Beginning with the first line below, retype exactly each line through the one containing "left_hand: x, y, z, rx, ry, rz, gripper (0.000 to". Leave out all pictures.

(Record excerpts begins)

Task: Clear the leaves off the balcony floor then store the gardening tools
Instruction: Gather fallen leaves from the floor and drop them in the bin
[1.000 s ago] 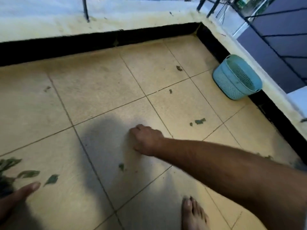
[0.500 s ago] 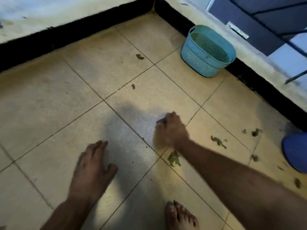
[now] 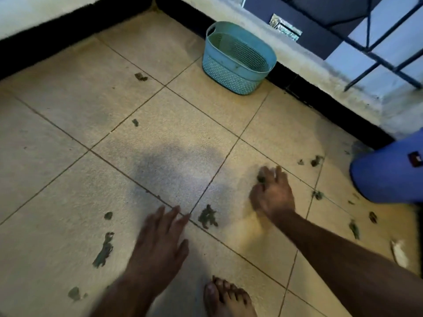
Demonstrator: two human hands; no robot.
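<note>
Green leaf scraps lie scattered over the beige tiled balcony floor. One clump of leaves sits between my hands, and a long leaf strip lies to the left. My left hand rests flat on the tiles with straight fingers, its fingertips at a tile joint. Further right, my right hand has curled fingers that pinch dark leaf bits against the floor; it is blurred. More leaf pieces lie beyond it, near the wall. No gardening tools are in view.
A teal perforated plastic basket, apparently empty, stands against the black skirting at the back. A blue cloth thing with a small logo fills the right edge. My bare foot is at the bottom. A metal railing tops the low wall.
My right hand has moved right onto another tile, over more leaf bits. My left hand slid forward and right to the tile joint. The view shifted right.
</note>
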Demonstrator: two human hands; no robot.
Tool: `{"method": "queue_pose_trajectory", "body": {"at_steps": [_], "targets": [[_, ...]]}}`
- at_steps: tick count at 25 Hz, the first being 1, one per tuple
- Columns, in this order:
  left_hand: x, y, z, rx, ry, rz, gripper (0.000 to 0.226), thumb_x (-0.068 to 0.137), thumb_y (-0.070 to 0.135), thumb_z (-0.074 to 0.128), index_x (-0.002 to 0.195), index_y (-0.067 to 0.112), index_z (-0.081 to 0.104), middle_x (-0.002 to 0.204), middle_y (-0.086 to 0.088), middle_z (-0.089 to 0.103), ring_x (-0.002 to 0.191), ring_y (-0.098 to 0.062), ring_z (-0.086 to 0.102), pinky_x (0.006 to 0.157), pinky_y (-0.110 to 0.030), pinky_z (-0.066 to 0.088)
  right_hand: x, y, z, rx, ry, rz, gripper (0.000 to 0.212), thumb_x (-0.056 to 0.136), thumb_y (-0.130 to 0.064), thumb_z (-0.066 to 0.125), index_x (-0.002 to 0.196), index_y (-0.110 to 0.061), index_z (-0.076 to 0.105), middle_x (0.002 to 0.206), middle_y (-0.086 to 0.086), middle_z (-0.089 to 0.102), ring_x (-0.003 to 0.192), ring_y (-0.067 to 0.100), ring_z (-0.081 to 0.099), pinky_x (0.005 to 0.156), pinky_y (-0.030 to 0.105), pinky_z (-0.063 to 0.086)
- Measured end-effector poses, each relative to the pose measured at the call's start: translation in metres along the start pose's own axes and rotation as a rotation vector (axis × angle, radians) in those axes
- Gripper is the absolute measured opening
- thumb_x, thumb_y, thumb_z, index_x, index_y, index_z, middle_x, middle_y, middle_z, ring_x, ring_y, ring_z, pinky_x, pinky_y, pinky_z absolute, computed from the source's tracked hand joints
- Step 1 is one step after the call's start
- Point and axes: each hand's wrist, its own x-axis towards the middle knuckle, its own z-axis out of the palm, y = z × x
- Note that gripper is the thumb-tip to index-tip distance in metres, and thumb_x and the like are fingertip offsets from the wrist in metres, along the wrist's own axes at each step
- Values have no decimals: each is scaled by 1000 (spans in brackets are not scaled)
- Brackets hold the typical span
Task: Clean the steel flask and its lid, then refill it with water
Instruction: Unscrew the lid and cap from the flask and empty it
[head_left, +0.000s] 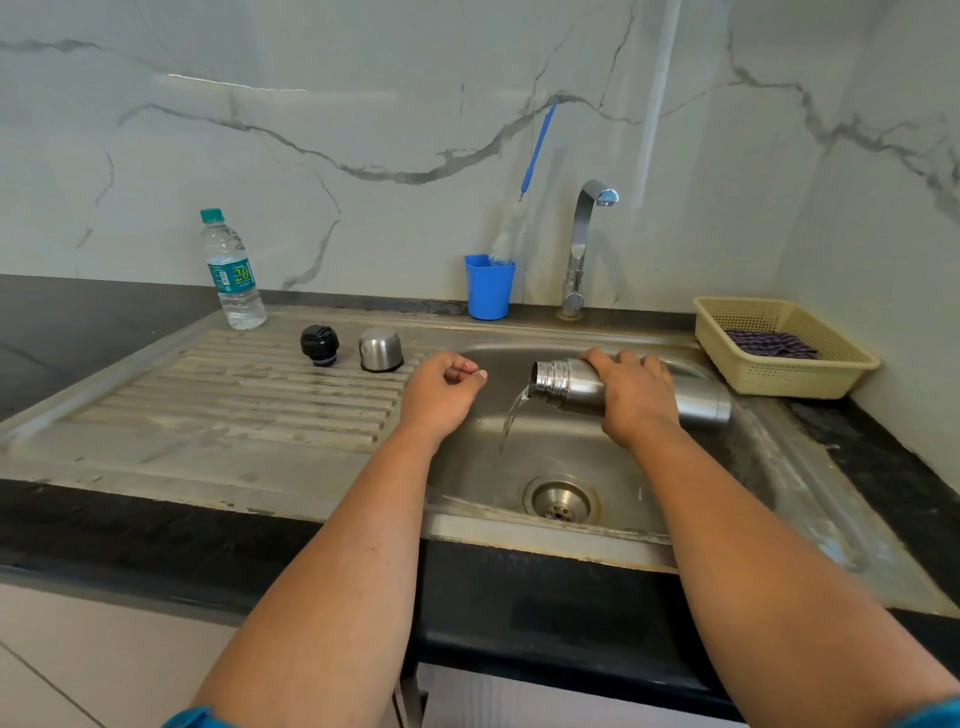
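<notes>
Stopper left of cup lid on drainboard.

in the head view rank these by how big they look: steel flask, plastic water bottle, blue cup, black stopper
1. Steel flask, held on its side by the right hand
2. Clear plastic water bottle, standing farther back, so unsure against the flask
3. Blue plastic cup
4. Black round stopper

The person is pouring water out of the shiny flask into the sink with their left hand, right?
Not quite: the head view shows the right hand gripping the flask as water pours into the sink. The left hand holds nothing.
</notes>
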Motion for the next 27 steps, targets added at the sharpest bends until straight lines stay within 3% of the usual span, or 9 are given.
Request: {"method": "queue_pose_trajectory", "body": {"at_steps": [18, 27], "targets": [[1, -1, -1, -16, 5, -4, 10, 89, 26, 69, 96, 19, 68, 88, 6, 64, 84, -12, 60, 84, -36, 54, -3, -6, 1, 14, -14, -47, 70, 78, -17, 71, 135, -36, 36, 125, 9, 50, 123, 34, 39, 113, 48, 27], [-2, 3, -1, -6, 5, 1, 11, 90, 24, 68, 98, 17, 69, 87, 7, 64, 83, -7, 58, 82, -29, 50, -2, -7, 2, 3, -8, -49, 72, 77, -16, 71, 136, -36, 35, 126, 8, 50, 126, 34, 38, 115, 49, 24]]}}
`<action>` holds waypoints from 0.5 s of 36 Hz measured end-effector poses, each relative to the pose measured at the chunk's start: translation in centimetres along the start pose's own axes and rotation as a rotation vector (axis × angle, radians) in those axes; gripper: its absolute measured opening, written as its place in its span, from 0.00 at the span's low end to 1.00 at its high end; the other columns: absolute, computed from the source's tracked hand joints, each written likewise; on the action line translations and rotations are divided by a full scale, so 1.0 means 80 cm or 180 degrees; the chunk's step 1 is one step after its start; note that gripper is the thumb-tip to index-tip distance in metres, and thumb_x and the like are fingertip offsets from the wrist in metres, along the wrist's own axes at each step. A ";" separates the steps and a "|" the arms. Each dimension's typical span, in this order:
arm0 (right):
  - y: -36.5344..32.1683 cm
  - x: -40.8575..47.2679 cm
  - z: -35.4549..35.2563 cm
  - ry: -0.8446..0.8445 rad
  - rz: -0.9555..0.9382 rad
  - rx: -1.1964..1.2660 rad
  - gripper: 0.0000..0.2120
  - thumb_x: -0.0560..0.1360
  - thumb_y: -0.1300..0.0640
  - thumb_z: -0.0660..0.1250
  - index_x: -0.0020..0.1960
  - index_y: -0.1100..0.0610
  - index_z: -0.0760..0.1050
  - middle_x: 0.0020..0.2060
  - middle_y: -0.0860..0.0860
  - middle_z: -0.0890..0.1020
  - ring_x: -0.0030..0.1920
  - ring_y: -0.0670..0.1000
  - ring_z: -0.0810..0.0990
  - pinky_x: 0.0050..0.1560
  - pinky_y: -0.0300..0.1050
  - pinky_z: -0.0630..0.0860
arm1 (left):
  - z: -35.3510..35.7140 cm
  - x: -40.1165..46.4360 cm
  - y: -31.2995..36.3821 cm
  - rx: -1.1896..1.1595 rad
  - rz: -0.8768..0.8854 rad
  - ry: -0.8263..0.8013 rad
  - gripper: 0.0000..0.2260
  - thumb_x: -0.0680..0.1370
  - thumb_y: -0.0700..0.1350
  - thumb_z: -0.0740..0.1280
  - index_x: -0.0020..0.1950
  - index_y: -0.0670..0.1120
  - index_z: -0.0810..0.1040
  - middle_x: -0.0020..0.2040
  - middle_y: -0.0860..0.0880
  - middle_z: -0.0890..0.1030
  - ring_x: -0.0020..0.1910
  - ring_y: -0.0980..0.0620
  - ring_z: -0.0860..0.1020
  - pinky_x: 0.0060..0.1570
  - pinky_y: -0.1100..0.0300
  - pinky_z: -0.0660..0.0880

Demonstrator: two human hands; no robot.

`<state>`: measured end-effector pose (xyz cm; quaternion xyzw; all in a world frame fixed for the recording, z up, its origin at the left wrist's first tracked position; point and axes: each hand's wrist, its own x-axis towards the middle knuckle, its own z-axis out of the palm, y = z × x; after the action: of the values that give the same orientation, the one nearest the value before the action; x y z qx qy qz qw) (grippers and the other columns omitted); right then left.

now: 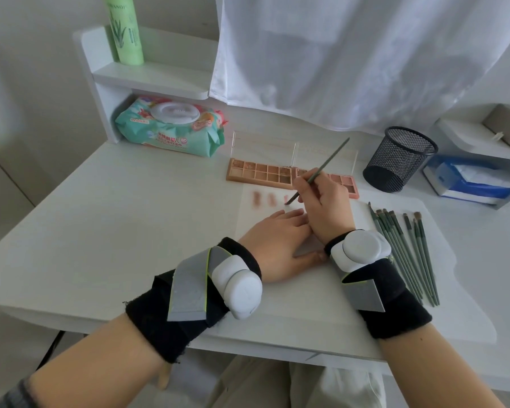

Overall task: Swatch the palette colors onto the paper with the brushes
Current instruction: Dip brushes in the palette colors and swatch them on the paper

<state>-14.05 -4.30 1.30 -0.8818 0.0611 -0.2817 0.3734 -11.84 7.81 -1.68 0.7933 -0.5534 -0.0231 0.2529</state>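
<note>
Both hands work the paper (280, 290): my left hand (277, 242) lies flat, fingers spread (pinning it), while my right hand (324, 204) pinches a brush (326, 163), bristles touching it.

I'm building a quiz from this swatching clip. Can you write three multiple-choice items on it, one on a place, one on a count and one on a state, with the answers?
1. Where does the mesh pen cup stand?
A. Right of the palettes
B. On the shelf beside the green bottle
C. On the paper

2. How many swatches show on the paper?
A. One
B. Three
C. Six

3. What is the left hand doing?
A. Gripping a brush
B. Lying flat on the paper
C. Lifting the wipes pack

Answers:
1: A, the cup sits on the desk to the right of the two open palettes.
2: B, three reddish-brown marks lie in a row, the third under the tip of the brush.
3: B, its fingers lie straight on the sheet while the right hand holds the brush.
</note>
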 end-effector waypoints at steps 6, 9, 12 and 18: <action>0.002 0.001 0.002 0.0059 -0.0034 -0.0015 0.04 0.78 0.59 0.62 0.44 0.56 0.73 0.33 0.42 0.76 0.41 0.52 0.78 0.44 0.44 0.73 | 0.000 0.000 0.000 0.0033 -0.0018 -0.0010 0.29 0.74 0.64 0.49 0.60 0.46 0.76 0.63 0.50 0.75 0.61 0.49 0.71 0.62 0.52 0.66; 0.004 0.002 0.002 -0.0020 -0.0031 -0.0062 0.05 0.78 0.59 0.63 0.44 0.58 0.74 0.33 0.48 0.77 0.41 0.54 0.78 0.44 0.46 0.73 | 0.000 0.000 0.000 0.0016 -0.0013 -0.0012 0.29 0.74 0.64 0.49 0.60 0.46 0.76 0.63 0.49 0.75 0.62 0.49 0.71 0.62 0.51 0.66; 0.003 0.001 0.002 -0.0049 -0.0015 -0.0053 0.06 0.77 0.60 0.63 0.43 0.61 0.74 0.33 0.53 0.78 0.39 0.56 0.78 0.44 0.51 0.74 | -0.002 0.000 0.000 -0.0032 -0.0004 0.0006 0.29 0.74 0.64 0.49 0.60 0.46 0.77 0.63 0.49 0.75 0.62 0.48 0.70 0.62 0.51 0.66; 0.000 -0.002 0.001 0.0013 -0.0029 0.0000 0.06 0.78 0.59 0.62 0.43 0.60 0.74 0.31 0.49 0.77 0.38 0.54 0.77 0.43 0.47 0.73 | -0.003 -0.001 0.002 -0.0013 0.0004 0.0012 0.29 0.74 0.63 0.49 0.60 0.46 0.77 0.63 0.48 0.76 0.61 0.48 0.71 0.60 0.55 0.66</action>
<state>-14.13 -4.25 1.19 -0.8815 0.0578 -0.2852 0.3719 -11.91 7.94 -1.45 0.7925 -0.5533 -0.0226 0.2556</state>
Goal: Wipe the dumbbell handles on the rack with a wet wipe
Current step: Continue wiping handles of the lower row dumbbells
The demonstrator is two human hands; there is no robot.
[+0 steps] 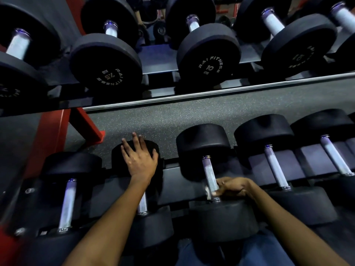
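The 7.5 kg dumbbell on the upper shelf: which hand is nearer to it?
Left. The left hand rests on a lower-shelf dumbbell head just below the 7.5 kg dumbbell; the right hand grips a handle further right.

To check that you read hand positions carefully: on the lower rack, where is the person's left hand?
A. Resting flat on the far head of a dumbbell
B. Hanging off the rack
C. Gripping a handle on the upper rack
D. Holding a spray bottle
A: the left hand lies with straight fingers on the far black head of a lower-rack dumbbell, while the right hand grips the neighbouring handle with a wipe.
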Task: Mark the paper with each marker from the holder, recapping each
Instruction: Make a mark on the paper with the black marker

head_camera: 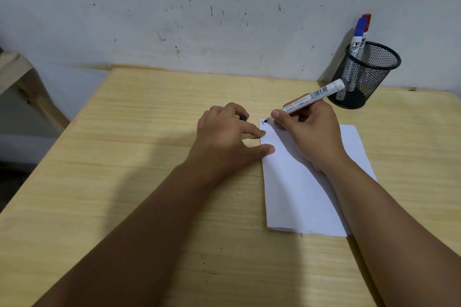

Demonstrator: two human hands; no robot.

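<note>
marker [309, 97] tip down-left – on paper [299, 182]

The table [139, 182] is bare and open on the left side and along the near edge; a hand can pass there freely; the holder [365, 75] stands in the far right corner, close to the wall [174, 7], and two markers [359, 37] stick up from it, so the approach is from above or from the front; the paper [299, 194] lies flat and blocks nothing; both forearms cross the middle.
</note>
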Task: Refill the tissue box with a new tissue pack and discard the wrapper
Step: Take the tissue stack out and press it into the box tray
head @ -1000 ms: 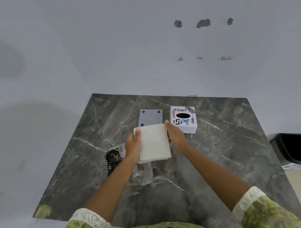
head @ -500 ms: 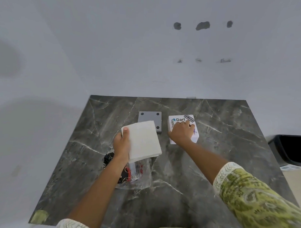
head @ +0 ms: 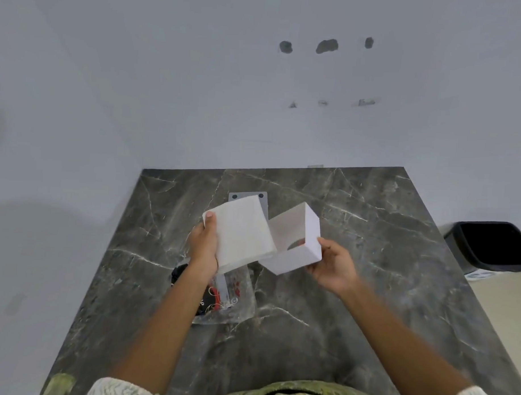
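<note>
Tissue stack (head: 241,233), soft and light, is being clamped edgewise by the left hand (head: 204,245) while the right hand (head: 333,266) is gripping the upturned box (head: 293,242) near it.

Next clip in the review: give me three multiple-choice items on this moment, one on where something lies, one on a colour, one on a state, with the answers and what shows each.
1. Where does the empty wrapper lie?
A. in the bin
B. on the table under the left forearm
C. in the right hand

2. What colour is the flat plate behind the tissue stack?
A. grey
B. red
C. yellow

3. How is the tissue box held?
A. flat on the table
B. lifted and tilted, its inside facing the camera
C. closed with a lid

Answers: 1 B, the clear wrapper rests on the marble table. 2 A, its corner shows grey. 3 B, the right hand holds it up while the left hand grips the stack.
</note>
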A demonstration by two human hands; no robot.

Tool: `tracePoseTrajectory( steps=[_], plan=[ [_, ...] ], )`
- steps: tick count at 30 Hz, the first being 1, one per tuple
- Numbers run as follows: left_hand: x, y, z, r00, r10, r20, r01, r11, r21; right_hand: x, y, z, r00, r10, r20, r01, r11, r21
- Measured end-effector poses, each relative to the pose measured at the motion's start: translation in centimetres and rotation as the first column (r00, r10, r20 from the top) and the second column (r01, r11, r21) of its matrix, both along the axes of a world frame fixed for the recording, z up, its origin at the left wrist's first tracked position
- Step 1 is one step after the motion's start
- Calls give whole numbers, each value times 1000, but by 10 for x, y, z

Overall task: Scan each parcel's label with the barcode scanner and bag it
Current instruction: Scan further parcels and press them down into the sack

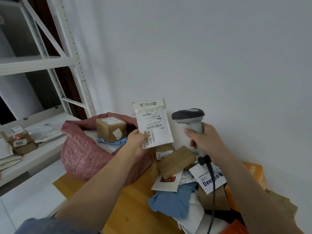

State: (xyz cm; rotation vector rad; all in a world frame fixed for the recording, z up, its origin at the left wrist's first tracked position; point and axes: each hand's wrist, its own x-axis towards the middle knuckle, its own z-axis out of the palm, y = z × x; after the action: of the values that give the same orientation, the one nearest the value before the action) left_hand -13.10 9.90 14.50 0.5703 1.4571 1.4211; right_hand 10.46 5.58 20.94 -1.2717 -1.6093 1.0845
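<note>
My left hand (pixel 137 140) pinches the lower left corner of a flat white parcel (pixel 154 122) and holds it upright, its printed label and barcode facing me. My right hand (pixel 205 142) grips the handle of a grey barcode scanner (pixel 190 118), whose dark head sits just right of the parcel and points towards it. The scanner's black cable (pixel 213 184) hangs down past my right forearm. An open pink woven bag (pixel 81 149) stands at the left of the table with a brown box (pixel 110 128) and a blue packet inside.
A heap of parcels lies on the yellow table (pixel 131 215): brown boxes (pixel 176 162), white mailers (pixel 208 179), a blue packet (pixel 170 202), an orange box (pixel 256 174). White metal shelving (pixel 33 63) at the left holds more parcels (pixel 20 142). A pale wall is behind.
</note>
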Motion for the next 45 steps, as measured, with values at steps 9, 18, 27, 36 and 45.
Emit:
tracePoseTrajectory(
  steps=[9,18,27,36,45],
  plan=[
    [-24,7,-10,977,213,-7,-213,977,-4,0,-26,21,974,210,88,-211,977,7],
    [-32,-2,-14,954,299,2,-299,954,22,4,-41,32,970,237,54,-239,971,21],
    [-36,-9,-14,947,318,38,-319,947,25,6,-53,37,960,279,-12,-279,960,-1],
    [-42,-18,-16,926,377,6,-377,926,0,5,-57,35,962,271,-43,-271,962,-16],
    [-87,-34,-3,798,578,-170,-580,814,45,-16,-41,27,980,181,-81,-186,981,-61]
  ],
)
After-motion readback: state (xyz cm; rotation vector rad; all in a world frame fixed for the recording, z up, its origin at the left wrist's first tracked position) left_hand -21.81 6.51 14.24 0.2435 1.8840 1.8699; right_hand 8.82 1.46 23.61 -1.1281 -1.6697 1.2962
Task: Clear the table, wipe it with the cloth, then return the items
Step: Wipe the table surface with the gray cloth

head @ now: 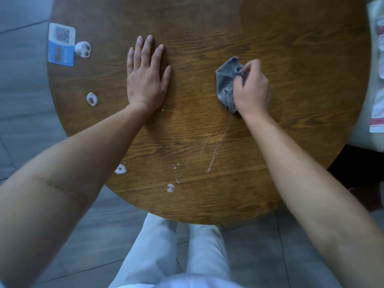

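Right hand (252,88) has its grip bunched round the grey cloth (226,84), just right of the flat, open left hand (145,80). I'd spread the cloth wider and sweep toward the foam blobs (91,98) left of that hand on the bench (207,28)

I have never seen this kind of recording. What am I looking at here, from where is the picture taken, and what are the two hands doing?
There is no machine here. A person wears a camera on the head, so the single picture looks down over their own arms onto a round wooden table.

The left hand lies flat on the wood, fingers straight. The right hand grips a crumpled grey cloth against the table.

On the surface you see several white foam blobs, for example one beside a blue and white QR-code sticker at the far left edge, and thin pale streaks nearer the person. Below the table edge are the person's light trousers.
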The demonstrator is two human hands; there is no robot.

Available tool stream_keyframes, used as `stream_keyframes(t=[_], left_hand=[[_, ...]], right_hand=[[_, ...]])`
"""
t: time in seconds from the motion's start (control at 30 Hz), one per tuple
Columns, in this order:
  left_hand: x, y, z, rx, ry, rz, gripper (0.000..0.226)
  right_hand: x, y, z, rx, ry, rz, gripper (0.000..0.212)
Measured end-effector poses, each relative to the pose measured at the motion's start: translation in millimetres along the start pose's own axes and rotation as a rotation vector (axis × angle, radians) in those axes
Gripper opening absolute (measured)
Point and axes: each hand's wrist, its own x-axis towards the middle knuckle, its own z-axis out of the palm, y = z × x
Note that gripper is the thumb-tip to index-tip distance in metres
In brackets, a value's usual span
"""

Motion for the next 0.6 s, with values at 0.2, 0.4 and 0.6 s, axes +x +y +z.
stream_keyframes(t=[0.2,0.4,0.6], left_hand=[[0.1,0.2,-0.1,0.003,0.012,0.001,0.059],[1.6,-0.2,-0.1,-0.001,0.023,0.003,0.058],[-0.7,1.2,0.1,0.006,0.019,0.001,0.059]], right_hand=[[-48.2,-16.0,26.3,-0.082,-0.106,-0.126,0.020],[-207.0,-18.8,33.4,-0.017,-0.325,-0.283,0.023],[-119.5,14.2,11.9,-0.055,-0.142,-0.135,0.021]])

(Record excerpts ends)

§ Response to the exercise
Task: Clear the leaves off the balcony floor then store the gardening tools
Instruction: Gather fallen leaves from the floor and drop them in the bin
[1.000 s ago] 
[0.500 s ago] 
[now] 
Demonstrator: two human hands; no robot.
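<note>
Green leaf scraps lie scattered over the beige tiled balcony floor. One clump of leaves sits between my hands, and a long leaf strip lies to the left. My left hand rests flat on the tiles with straight fingers, its fingertips at a tile joint. Further right, my right hand has curled fingers that pinch dark leaf bits against the floor; it is blurred. More leaf pieces lie beyond it, near the wall. No gardening tools are in view.
A teal perforated plastic basket, apparently empty, stands against the black skirting at the back. A blue cloth thing with a small logo fills the right edge. My bare foot is at the bottom. A metal railing tops the low wall.
My right hand has moved right onto another tile, over more leaf bits. My left hand slid forward and right to the tile joint. The view shifted right.
</note>
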Demonstrator: two human hands; no robot.
Tool: `{"method": "queue_pose_trajectory", "body": {"at_steps": [_], "targets": [[_, ...]]}}`
- at_steps: tick count at 25 Hz, the first being 1, one per tuple
- Columns, in this order:
  left_hand: x, y, z, rx, ry, rz, gripper (0.000 to 0.226), thumb_x (-0.068 to 0.137), thumb_y (-0.070 to 0.135), thumb_z (-0.074 to 0.128), index_x (-0.002 to 0.195), index_y (-0.067 to 0.112), index_z (-0.081 to 0.104), middle_x (-0.002 to 0.204), middle_y (-0.086 to 0.088), middle_z (-0.089 to 0.103), ring_x (-0.002 to 0.191), ring_y (-0.098 to 0.062), ring_z (-0.086 to 0.102), pinky_x (0.006 to 0.157), pinky_y (-0.110 to 0.030), pinky_z (-0.066 to 0.088)

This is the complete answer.